INSTRUCTIONS FOR THE TASK |
In the listing below, locate the lines that hold the string "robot". Copy those lines.
== DATA FOR THE TASK ==
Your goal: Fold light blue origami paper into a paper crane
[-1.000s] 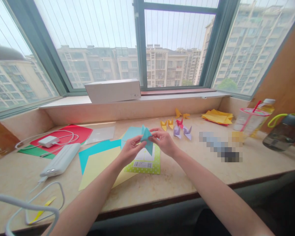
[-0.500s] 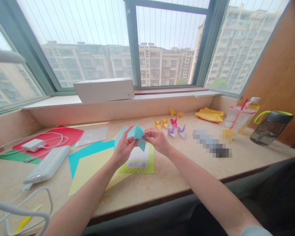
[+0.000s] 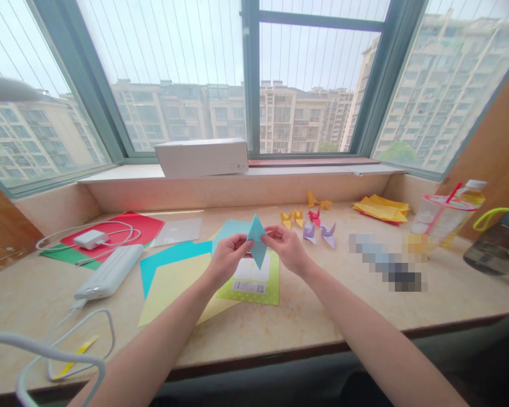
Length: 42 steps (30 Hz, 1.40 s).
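Observation:
A light blue piece of origami paper (image 3: 258, 240), folded into a narrow diamond, is held upright over the table. My left hand (image 3: 231, 254) pinches its left edge between thumb and fingers. On the opposite edge, my right hand (image 3: 286, 246) grips it the same way. Below the hands lie a green dotted paper packet (image 3: 271, 285) with a printed label, a pale yellow sheet (image 3: 173, 288) and a bright blue sheet (image 3: 161, 260). Folded paper cranes in yellow, red (image 3: 314, 217) and purple (image 3: 328, 233) stand to the right of my hands.
Leftward are a white power bank (image 3: 110, 271), a charger (image 3: 90, 239) with cables, and red paper (image 3: 146, 226). Yellow sheets (image 3: 382, 209), a plastic cup (image 3: 439, 217) with a straw and a dark bottle (image 3: 496, 243) stand right. A white box (image 3: 201, 158) rests on the sill.
The blue paper has turned from a slanted position to an upright diamond facing me. My left fingers, earlier partly spread, have closed on its edge. The view has shifted to the left.

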### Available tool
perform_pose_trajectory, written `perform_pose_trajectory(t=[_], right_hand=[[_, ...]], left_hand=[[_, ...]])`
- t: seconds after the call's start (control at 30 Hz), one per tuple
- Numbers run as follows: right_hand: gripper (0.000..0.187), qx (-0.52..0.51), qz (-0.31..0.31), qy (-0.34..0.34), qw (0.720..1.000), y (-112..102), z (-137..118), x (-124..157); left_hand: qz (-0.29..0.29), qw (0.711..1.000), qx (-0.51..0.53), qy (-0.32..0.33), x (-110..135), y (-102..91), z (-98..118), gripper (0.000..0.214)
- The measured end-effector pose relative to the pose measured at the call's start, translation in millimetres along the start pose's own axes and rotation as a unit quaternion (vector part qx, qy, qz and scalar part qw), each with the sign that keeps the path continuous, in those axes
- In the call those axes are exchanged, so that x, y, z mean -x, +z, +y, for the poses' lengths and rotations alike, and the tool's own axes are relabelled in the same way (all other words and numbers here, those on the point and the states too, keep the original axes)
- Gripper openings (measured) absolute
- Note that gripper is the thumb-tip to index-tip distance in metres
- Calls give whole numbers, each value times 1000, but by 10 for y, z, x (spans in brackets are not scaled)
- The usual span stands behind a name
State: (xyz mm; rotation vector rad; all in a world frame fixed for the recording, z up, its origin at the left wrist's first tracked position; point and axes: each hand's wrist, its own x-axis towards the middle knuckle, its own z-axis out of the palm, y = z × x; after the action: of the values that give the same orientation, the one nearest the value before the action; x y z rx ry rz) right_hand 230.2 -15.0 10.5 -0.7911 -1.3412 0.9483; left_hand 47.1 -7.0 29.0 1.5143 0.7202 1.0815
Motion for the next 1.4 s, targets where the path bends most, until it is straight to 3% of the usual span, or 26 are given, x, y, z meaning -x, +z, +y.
perform_pose_trajectory(t=[0.27, 0.4, 0.6, 0.77, 0.93, 1.07, 1.2, 1.3, 1.4], right_hand=[[32, -16, 8, 4, 1000, -19, -68, 0], [30, 0, 11, 1, 1000, -34, -68, 5], [28, 78, -50, 6, 996, -56, 6, 21], [23, 86, -68, -24, 994, -78, -25, 33], [30, 98, -72, -25, 992, -86, -111, 24], [23, 85, -45, -43, 994, -63, -83, 5], [24, 75, -3, -51, 996, -16, -24, 10], [31, 68, 15, -56, 996, -2, -15, 9], [48, 53, 14, -18, 998, -25, -43, -2]], left_hand=[[-18, 997, 69, 26, 40, 41, 18, 74], [-38, 997, 54, 45, 12, 25, -53, 55], [6, 999, -12, 41, -11, 8, -40, 31], [20, 1000, 1, 18, 23, 32, 45, 28], [9, 998, 56, 12, 27, 24, 35, 33], [-6, 997, 82, 10, 31, 32, 33, 42], [16, 997, 78, -14, 16, 50, 0, 73], [-15, 997, 47, -51, -3, 44, -44, 59], [-46, 997, 2, -59, -1, 37, -60, 42]])
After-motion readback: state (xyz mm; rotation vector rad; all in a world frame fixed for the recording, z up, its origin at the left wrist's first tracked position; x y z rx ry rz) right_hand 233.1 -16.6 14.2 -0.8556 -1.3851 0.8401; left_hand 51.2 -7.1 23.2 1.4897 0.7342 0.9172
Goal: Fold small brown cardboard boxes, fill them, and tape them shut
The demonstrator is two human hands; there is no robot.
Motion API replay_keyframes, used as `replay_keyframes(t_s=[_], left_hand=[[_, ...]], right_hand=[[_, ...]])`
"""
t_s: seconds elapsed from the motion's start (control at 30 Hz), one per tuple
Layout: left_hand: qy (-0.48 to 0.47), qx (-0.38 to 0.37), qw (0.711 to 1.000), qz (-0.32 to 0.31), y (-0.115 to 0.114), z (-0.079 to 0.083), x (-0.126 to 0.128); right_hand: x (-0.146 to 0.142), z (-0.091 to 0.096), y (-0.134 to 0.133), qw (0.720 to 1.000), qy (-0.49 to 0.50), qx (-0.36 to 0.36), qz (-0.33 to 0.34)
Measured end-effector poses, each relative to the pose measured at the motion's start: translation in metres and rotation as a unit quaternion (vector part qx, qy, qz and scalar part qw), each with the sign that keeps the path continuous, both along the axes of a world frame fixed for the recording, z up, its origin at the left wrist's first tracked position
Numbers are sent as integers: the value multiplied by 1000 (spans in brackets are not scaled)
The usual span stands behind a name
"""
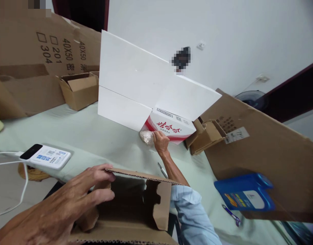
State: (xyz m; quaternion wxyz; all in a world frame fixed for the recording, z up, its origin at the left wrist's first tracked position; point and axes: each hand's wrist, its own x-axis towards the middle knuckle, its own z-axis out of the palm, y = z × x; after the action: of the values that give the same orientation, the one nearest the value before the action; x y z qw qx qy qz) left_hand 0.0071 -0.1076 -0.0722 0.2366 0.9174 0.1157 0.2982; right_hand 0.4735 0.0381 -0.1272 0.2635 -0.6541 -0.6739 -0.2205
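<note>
My left hand [69,200] is closed on the near-left edge of an open cardboard box [138,226], fingers over the rim and thumb inside. The box is tilted toward me, and its dark inside and raised flaps show. My right hand [160,141] reaches out past the box, its fingers pinched on a whitish lump in crinkled clear plastic [146,136]. That lump lies on the table against a white-and-red printed carton [171,126]. By my right forearm rests a slim, light-coloured cutter-like tool [162,169], partly hidden by the arm.
White panels [136,78] stand behind the carton. Small open boxes sit at left [79,90] and right [207,136]. Large cardboard sheets [268,160] flank the table. A blue bottle [244,192], a pen [231,215] and a cabled white device [46,156] lie on the green cloth [120,149].
</note>
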Motion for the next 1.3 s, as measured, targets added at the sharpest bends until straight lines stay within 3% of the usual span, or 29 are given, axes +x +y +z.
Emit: replay_keyframes(t_s=[0.27, 0.73, 1.0, 1.3], left_hand=[[5, -2, 1000, -7, 0, 3, 1], [-2, 4, 1000, 5, -1, 1, 4], [-7, -2, 1000, 4, -2, -3, 4], [16, 2, 1000, 8, -2, -12, -1]], right_hand=[[-26, -28, -7, 998, -15, -26, 60], [-21, -37, -13, 994, 17, -50, 96], [-14, -39, 6, 994, 79, -42, 64], [4, -58, 25, 989, 127, -73, 20]])
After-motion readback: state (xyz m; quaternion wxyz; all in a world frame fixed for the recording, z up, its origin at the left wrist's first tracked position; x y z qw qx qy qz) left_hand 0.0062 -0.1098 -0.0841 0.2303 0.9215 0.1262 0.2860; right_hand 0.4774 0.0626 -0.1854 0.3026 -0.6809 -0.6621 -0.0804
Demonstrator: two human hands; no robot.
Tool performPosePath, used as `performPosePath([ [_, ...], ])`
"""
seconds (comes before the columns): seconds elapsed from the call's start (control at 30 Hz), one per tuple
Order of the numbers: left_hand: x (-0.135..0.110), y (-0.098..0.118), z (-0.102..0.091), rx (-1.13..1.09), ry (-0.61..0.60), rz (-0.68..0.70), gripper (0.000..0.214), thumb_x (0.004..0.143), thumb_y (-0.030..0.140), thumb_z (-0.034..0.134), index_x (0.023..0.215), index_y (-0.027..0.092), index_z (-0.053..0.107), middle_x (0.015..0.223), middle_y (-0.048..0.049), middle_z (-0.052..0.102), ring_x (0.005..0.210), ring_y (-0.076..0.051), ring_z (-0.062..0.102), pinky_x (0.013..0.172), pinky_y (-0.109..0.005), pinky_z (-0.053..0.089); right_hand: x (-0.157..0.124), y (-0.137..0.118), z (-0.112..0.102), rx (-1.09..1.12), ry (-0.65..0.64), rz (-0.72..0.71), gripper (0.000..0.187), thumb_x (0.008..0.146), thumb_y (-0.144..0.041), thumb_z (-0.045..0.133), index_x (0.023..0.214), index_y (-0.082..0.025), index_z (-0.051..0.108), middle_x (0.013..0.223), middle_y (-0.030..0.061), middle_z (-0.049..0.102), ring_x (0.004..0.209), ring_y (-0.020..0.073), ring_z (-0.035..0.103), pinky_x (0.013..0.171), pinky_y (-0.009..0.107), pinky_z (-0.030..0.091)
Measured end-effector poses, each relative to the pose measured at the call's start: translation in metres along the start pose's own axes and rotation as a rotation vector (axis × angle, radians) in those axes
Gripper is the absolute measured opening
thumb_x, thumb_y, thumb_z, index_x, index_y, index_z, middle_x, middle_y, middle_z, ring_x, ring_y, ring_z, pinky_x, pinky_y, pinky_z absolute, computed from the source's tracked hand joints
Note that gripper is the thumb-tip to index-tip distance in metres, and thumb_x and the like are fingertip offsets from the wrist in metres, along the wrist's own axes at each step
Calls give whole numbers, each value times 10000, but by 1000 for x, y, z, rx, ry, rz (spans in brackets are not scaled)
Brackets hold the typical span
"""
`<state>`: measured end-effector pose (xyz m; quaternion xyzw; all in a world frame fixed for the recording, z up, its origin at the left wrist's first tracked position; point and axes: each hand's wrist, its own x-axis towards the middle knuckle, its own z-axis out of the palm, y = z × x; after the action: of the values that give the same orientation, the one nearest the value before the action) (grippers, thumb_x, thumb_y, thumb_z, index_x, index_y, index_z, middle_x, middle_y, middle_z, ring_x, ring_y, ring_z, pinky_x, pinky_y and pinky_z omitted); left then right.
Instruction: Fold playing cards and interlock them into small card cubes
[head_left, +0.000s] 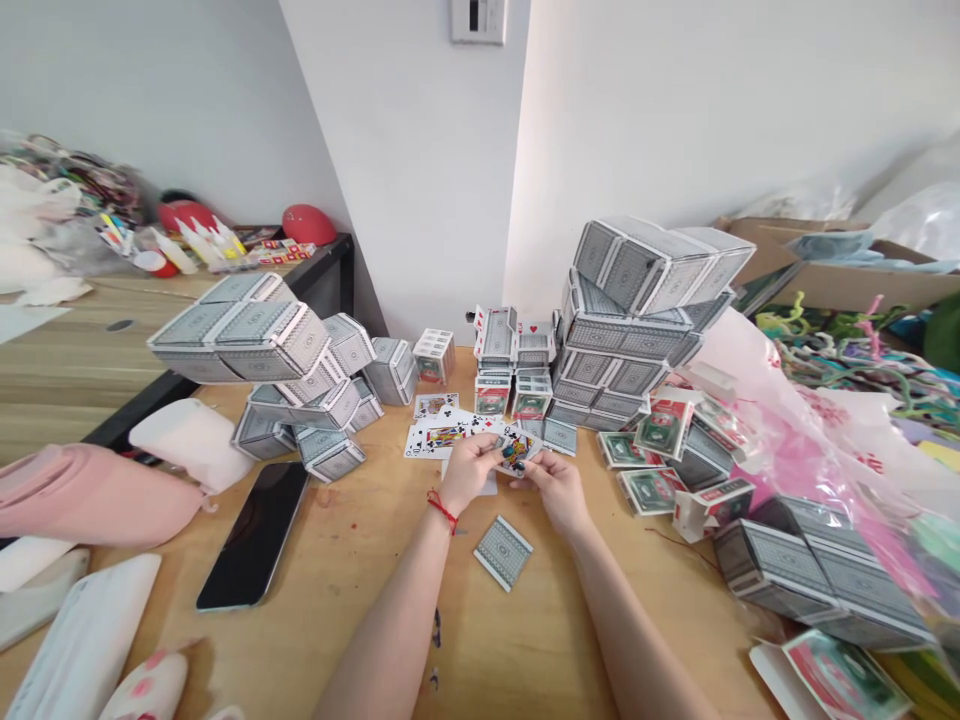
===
RESPONSE TO THIS EXERCISE |
The demonstrator is two human hands; there is no robot.
Demonstrator: two human hands; no robot.

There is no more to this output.